Assange's future accommodations also suit the police. The nearest police department is just a mile away. Under the bail terms, he will have to wear a tracking bracelet, comply with a 10pm-to-10am curfew, and check in with the police every night. And his passport is to be withheld by authorities.
We may see the bail issue resolved one of these days, but it will be some time yet before court hearings on Assange's extradition get underway. The first session has been set for January 11, with the Swedish side expected to submit all relevant documents by that date.
British experts argue that Assange's release could have been secured a long time ago and that he is still in custody either because of his defense lawyers' incompetence or behind-the-scenes political intrigues. Or maybe both.
Members of Britain's legal community claim that the defense team assembled to represent Assange in court is an unfortunate choice. Indeed, both Robertson and Mark Stephens specialize in information law, the media and human rights; extradition is not among their areas of expertise.
Many British observers are surprised that Assange wasn't released from detention immediately after the first court session. They wonder why bail was set so high, especially given that the rape charges brought against the whistleblower in Sweden look unfounded in the UK, where no one has ever been charged with rape for having intercourse with a sleeping partner.
Under British law, the country may refuse to extradite a suspect if the offense that he or she is charged with abroad is not qualified as a crime under domestic law. In Sweden, "non-consensual" sex with a woman who has blacked out under the influence of alcohol or drugs is punishable by up to 6 years in prison.
The Swedes may now wish they hadn't started the Assange ball rolling, as they wouldn't then have to deal with the isolationist British mentality. The case against the WikiLeaks founder has stirred anti-Scandinavian sentiment across British society, and even local feminists have questioned the fairness of the allegations.
The high-profile organization Women Against Rape, for one, has denounced the charges as fishy. Spokeswoman Katrin Axelsson has said that in the UK, charges like those brought against Assange are too minor to deny him bail and that Sweden's handling of his case undermines the feminist cause. She has also urged the Swedes to do some soul-searching.
According to Ms Axelsson, Sweden does not have a good track record for bringing suspected rapists to justice.

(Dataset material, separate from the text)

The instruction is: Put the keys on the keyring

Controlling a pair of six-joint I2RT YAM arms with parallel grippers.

"Many women in both Sweden and Britain will wonder at the unusual zeal with which Julian Assange is being pursued for rape allegations," she was quoted as saying. "There is a long tradition of the use of rape and sexual assault for political agendas that has nothing to do with women's safety."
It's not clear whether Britain will extradite Assange. Local observers hold that it is highly unlikely that Britain will hand him over, as he has not even been formally indicted in Sweden. At this point, he is wanted for questioning.

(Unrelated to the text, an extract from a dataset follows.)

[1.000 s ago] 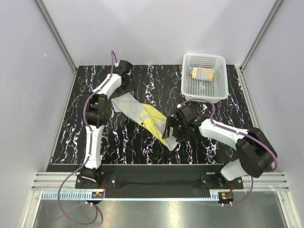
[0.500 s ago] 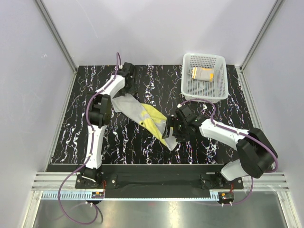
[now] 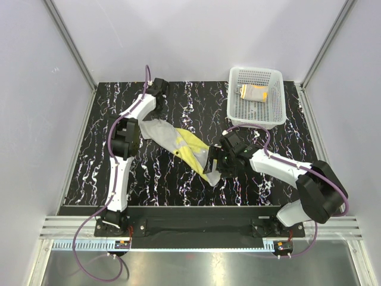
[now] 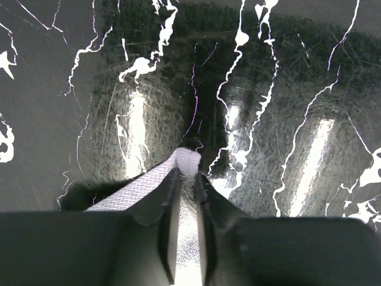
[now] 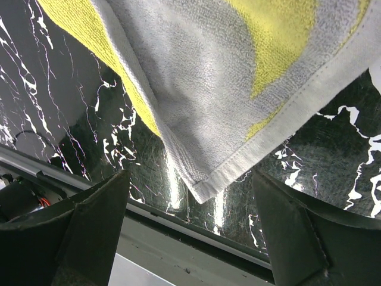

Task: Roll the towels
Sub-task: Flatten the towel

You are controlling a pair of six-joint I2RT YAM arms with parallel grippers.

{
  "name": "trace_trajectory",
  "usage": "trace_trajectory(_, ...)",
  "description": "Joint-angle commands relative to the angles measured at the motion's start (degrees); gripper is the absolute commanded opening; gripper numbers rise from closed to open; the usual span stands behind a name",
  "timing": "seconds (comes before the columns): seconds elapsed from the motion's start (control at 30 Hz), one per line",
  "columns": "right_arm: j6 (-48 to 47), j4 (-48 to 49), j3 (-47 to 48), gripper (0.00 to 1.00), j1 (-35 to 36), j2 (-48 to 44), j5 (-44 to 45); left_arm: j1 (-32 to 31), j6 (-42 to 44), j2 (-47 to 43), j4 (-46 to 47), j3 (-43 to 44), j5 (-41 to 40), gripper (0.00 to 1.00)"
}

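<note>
Left gripper (image 4: 186, 177) pinches just the yellow towel (image 3: 174, 140) by its far corner tip, so it could slip; right gripper (image 5: 190, 199) gapes wide.

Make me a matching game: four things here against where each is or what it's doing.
1 left gripper
2 right gripper
3 orange towel
4 basket

a open, at yellow towel's near corner
b far right of table
c in basket
d shut on yellow towel's far corner

Pairs: 1-d, 2-a, 3-c, 4-b
</note>
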Motion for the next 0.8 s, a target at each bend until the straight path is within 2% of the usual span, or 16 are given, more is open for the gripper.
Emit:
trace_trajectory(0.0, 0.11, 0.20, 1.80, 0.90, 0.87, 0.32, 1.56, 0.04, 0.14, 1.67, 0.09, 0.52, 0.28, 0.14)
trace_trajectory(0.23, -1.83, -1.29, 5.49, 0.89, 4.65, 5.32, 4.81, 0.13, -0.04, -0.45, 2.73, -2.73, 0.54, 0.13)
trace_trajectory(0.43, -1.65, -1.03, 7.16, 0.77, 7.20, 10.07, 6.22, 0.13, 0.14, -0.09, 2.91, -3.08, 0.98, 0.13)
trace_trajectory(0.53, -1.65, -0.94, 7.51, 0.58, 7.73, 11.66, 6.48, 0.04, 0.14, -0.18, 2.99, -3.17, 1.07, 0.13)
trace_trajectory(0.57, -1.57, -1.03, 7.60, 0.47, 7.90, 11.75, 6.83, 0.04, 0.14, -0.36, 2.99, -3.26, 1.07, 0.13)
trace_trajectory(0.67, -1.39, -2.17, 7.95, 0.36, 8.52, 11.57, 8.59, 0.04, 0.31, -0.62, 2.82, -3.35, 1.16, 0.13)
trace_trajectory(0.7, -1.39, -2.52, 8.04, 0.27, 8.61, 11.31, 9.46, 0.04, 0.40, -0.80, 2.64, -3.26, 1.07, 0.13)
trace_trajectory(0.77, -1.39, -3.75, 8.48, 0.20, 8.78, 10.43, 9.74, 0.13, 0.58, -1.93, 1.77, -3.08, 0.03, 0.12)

Yet, neither Robertson nor Stephens is ruling out the possibility that their client will be extradited to Sweden and/or the United States. Robertson says that, as far as he knows, the Americans have already drawn up an indictment accusing Assange of violating the Espionage Act of 1917, and may charge him with cyber terrorism.

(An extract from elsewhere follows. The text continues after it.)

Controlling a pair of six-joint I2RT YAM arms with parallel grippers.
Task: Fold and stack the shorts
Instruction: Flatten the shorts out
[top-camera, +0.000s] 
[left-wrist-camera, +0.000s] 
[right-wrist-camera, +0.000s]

Among other things, this will deprive Assange of his sympathizers' financial support, as such aid would fall under the umbrella of "financing terrorism."
In the Internet community, meanwhile, many see Assange as a larger-than-life figure and have even suggested nominating him for a Nobel Peace Prize, on the grounds that his timely leaks have helped avert many global disasters.
In its year-end issue, the Italian edition of Rolling Stones magazine named Assange the Rock Star of 2010 for his efforts to promote freedom of expression, a principle at the heart of rock music.
The views expressed in this article are the author's and do not necessarily represent those of RIA Novosti.